Setting Up a New Case

  • Mohamed Houssem Kasbaoui

Setting Up a New Case

Setting up a new simulation case in LEAP is easy. Advanced users may create a new case from scratch very quickly following the guide below. New users are encouraged to review the provided examples in /path/to/leap/src/examples first.

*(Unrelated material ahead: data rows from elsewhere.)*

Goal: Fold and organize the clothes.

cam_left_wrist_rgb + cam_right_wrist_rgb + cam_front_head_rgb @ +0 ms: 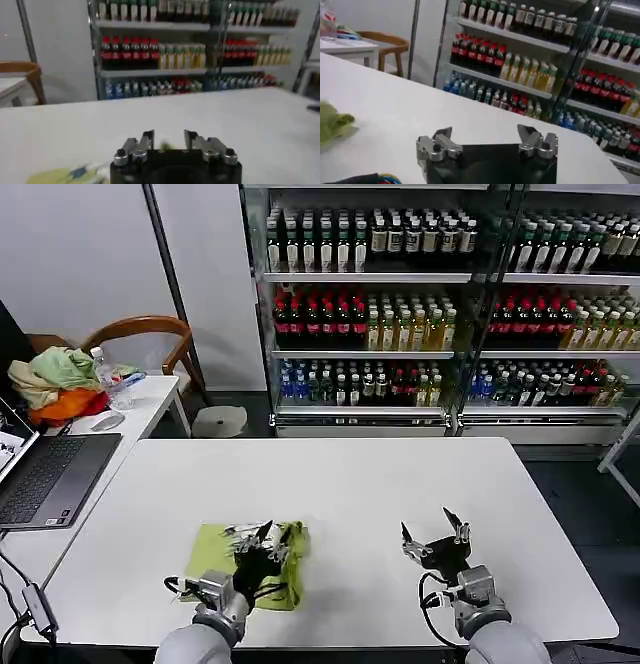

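The clothes are one lime yellow-green T-shirt (215, 554), lying as a folded bundle near the front left of the white table (350, 484). My left gripper (262, 536) hovers over the bundle's right part with its fingers apart. In the left wrist view this gripper (168, 136) is open; a sliver of green shows between the jaws and the T-shirt (60, 175) lies off to one side. My right gripper (432, 532) stands open over bare table to the right of the shirt, holding nothing. The right wrist view shows that gripper (485, 134) open, with the T-shirt (332, 125) far off.
A laptop (45, 474) sits on a side desk to the left, with a mouse (107, 421), a bottle (105, 374) and a heap of pale green and orange cloth (60, 384). A wooden chair (150, 334) and drink shelves (440, 304) stand behind.
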`<state>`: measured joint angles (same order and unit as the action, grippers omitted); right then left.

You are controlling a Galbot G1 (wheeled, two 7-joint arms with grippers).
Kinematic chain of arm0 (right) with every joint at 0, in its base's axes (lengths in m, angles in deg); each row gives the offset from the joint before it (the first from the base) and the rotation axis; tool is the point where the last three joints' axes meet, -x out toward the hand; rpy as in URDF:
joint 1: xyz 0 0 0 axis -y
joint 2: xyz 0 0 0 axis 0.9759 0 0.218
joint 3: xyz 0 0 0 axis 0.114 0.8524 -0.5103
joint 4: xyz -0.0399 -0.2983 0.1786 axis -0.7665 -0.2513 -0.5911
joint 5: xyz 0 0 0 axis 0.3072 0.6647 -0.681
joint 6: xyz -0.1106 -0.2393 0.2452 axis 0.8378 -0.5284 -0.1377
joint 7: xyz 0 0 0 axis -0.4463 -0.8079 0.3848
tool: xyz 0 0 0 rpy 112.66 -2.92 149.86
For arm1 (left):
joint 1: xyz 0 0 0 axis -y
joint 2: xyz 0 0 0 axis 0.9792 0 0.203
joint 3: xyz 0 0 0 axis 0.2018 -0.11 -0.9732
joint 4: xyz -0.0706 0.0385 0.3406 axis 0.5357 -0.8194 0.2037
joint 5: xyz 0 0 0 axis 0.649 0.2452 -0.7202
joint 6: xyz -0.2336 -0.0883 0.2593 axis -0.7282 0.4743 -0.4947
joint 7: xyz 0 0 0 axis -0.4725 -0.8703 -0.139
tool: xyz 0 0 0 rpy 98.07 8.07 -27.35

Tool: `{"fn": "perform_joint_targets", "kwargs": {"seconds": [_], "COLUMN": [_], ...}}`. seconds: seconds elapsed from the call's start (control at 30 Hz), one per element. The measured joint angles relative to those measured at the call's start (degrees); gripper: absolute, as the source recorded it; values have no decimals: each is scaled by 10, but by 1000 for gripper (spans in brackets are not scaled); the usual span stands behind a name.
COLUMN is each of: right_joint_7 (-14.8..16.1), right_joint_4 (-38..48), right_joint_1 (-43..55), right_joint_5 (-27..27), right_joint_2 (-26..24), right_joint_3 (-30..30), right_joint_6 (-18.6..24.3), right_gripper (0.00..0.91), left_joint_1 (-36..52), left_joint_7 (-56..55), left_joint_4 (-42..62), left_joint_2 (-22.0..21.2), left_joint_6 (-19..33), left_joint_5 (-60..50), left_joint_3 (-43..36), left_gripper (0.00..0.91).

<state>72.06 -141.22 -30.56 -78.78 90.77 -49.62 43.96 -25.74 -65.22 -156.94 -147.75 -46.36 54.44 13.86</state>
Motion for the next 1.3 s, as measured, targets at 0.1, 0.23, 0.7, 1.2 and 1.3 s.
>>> {"fn": "perform_joint_targets", "kwargs": {"seconds": [0.1, 0.23, 0.7, 1.2, 1.3], "right_joint_7": [1, 2, 4, 5, 4], "right_joint_4": [-1, -4, -12, -11, -9], "right_joint_1": [3, 7, 6, 7, 7], "right_joint_5": [0, -2, -7, -7, -7], "right_joint_2": [-1, -2, -10, -8, -8], "right_joint_3": [-1, -1, -12, -9, -11], "right_joint_6": [1, 2, 9, 11, 12], "right_gripper": [907, 907, 907, 907, 907], "left_joint_1": [-2, -10, -71, -72, -71], "left_joint_7": [10, 13, -30, -46, -46], "left_joint_4": [-13, -28, 8, 76, 87], "left_joint_2": [6, 23, 51, 48, 47], "left_joint_6": [15, 26, 9, 3, 4], "left_joint_5": [19, 40, 71, 85, 89], "left_joint_3": [14, 46, 139, 152, 152], "left_gripper": [907, 907, 907, 907, 907]}}
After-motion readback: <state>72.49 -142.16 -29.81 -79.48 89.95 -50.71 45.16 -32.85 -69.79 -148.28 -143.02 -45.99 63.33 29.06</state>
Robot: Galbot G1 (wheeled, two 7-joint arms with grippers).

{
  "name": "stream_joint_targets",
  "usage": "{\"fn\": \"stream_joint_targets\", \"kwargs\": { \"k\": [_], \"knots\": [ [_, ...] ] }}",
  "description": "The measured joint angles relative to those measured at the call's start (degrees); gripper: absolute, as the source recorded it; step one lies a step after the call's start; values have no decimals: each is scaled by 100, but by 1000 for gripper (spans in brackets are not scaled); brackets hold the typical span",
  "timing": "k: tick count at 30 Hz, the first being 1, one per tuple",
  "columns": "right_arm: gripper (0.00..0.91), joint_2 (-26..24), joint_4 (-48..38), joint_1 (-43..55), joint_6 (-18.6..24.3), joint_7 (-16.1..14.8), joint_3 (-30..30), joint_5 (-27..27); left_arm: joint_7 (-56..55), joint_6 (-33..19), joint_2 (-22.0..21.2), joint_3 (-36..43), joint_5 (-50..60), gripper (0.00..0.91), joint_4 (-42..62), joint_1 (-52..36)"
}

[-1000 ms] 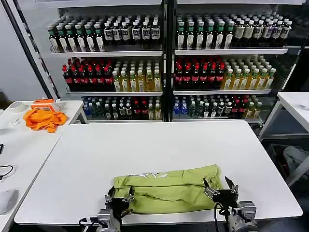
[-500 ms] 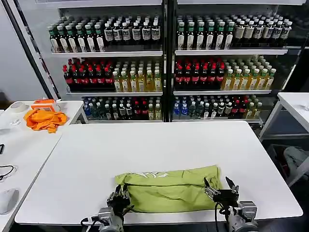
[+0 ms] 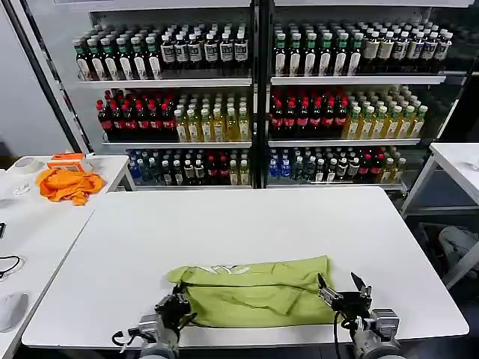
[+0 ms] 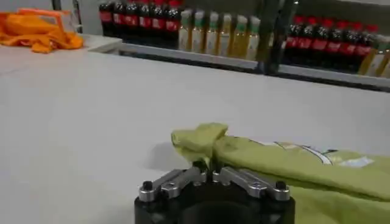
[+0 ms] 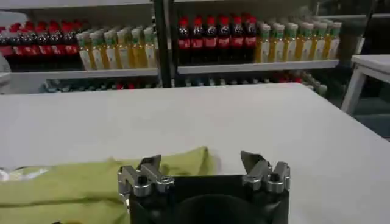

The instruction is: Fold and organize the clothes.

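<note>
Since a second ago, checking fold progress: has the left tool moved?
Yes. The left tool, shut on the T-shirt, shifted left along the table's near edge, dragging that end.

**Lighting / image quality**

Scene was bright and evenly lit, diffuse light from above. White counter [image 3: 247,232] read near-blown, mild glare toward its far edge in the right wrist view. Shadows were soft and short: a faint one under the T-shirt [image 3: 254,292] at its left end in the left wrist view. Shelves of bottles [image 3: 299,112] were lit well, sharp in the head view, soft and out of focus in both wrist views. Head view showed slight bowing of the shelf uprights at the edges.
</note>
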Motion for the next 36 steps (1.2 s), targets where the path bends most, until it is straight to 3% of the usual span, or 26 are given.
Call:
{"fn": "stream_joint_targets", "kwargs": {
  "k": [14,19,27,36],
  "knots": [
    [907,-14,-10,38,8,12,-40,37,100,208,1060,-1354,-1190,20,-311,-297],
    [907,-44,18,52,-2,17,-80,48,172,325,1262,-1578,-1826,20,-528,-326],
    [907,-139,36,88,-28,21,-118,81,341,485,1233,-1406,-2826,20,-1050,-320],
    [907,-272,45,60,-19,16,-38,145,445,582,777,-640,-3475,20,-1182,-499]
  ]
}}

Modifying an existing case

There are several examples provided for both CDIFS and GRANS solvers:

CDIFS examples/ 
├── Lid-driven cavity flow
├── Laminar and turbulent channel flow
├── Sphere rebound on a wall
├── Settling sphere in an unbounded domain
├── Flow Past a Cylinder
├── Lamb-Oseen vortex tubes
├── Taylor Green vortex
├── Vortex dipole
└── Vortex-wall Impingement

GRANS examples/ 
├── Homogeneous cooling
├── Dry collisions between spheres and sphere-walls
└── Granular channel flow

Users can compile these examples using

cd /path/to/leap
make examples
make install

This will produce binaries and input files under: /path/to/leap/install/folder/examples/.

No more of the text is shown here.